The basic idea is to identify some measurable physical property that can be observed at the earth's surface and a value that will change with changes in the subsurface. This is a combination of physics and earth science, requiring an understanding of the earth and earth materials as well as an understanding of physical properties. Examples of the physical properties geophysicists use for underground imaging are the speed of sound in rocks (seismic measurements), small local changes in the earth's gravity field, and electromagnetic properties of rocks and soils. Careful placement of measurement equipment and ready availability of fast computers makes it possible to estimate the three-dimensional picture of the subsurface from the geophysical measurements.
"Sometimes making the measurements can be tricky," says Dr. Berge. "When I worked at the U.S. Geological Survey, I flew in helicopters to put seismometers on rocky outcrops next to Alaskan glaciers." Over the course of her career, she's donned a wet suit to check a seismometer on the bottom of a lake; measured the speed of sound in the seafloor on a research ship that happened to be caught in a typhoon ("That part wasn't so much fun," says Dr. Berge); and taken measurements in 120-degree heat in Nevada.
With all the excitement geophysics offers, still Dr. Berge chose a management path in physics. "Although my own research was fascinating, I wanted to influence future directions of research at a larger scale and contribute toward solving bigger problems of concern to the taxpayers," says Dr. Berge.
Challenges include energy supply, environmental cleanup, hazard mitigation, and national security. "I would like to see the U.S. invest more research dollars in geothermal energy, cheaper and more effective monitoring of environmental cleanup, innovative hazard mitigation such as satellite-based tsunami warning systems, better methods for detecting and characterizing buried bunkers, and better methods for screening cargo containers," says Dr. Berge. "The world cannot afford to delay developing technical solutions to these difficult problems and it may take all the scientific expertise we have in the whole global population to make any progress at all," says Dr. Berge. "I became a manager in order to contribute to LLNL's vision for the future of earth science research, what areas we should be directing our efforts toward, where we should be going to solve problems that will be increasingly important over the next ten to twenty years."
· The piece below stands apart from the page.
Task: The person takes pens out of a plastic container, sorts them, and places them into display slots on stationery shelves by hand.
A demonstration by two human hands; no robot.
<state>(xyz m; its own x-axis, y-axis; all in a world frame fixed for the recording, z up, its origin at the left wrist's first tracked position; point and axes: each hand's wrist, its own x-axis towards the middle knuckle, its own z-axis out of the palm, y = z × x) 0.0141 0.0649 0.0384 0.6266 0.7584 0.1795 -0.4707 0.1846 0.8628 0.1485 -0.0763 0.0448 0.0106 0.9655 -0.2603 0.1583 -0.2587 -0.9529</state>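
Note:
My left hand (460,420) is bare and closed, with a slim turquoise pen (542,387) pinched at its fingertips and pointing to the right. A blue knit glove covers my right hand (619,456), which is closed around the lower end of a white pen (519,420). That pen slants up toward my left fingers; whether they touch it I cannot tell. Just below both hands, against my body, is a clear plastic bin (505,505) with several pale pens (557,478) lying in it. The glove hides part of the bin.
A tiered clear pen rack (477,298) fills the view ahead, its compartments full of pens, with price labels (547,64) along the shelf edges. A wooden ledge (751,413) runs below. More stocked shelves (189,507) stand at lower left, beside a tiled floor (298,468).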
Though most of these challenges are not within her subspecialty in geophysics, significant progress will require geophysics research and interdisciplinary work by large teams of scientists - and that's where management comes into play.
"As part of the management at LLNL, I can influence the future direction of research in earth science to be relevant to the nation's and the world's problems," says Dr. Berge.
Dr. Berge received a BS in Geophysics and an AB in History from Stanford University in 1982 and worked for the Seismology Branch of the U.S. Geological Survey until 1986. In 1991 she received a PhD in Geology and Geophysics from the University of Hawaii and then joined Lawrence Livermore National Laboratory as a postdoctoral researcher in the Earth Science Department. She was hired in a staff position at LLNL in 1994 and worked as a research geophysicist until 2002, when she assumed her current position.
Her research at LLNL focused on how things like sand grains, clay, fluid-filled pores, and cracks might influence the speed of sound and other physical properties. "I hope this basic research will help geophysicists to make better and better images of the subsurface, improving current techniques and inventing new ones for use in geothermal fields, environmental cleanup sites, and anywhere that we need to do underground imaging in the future," says Dr. Berge.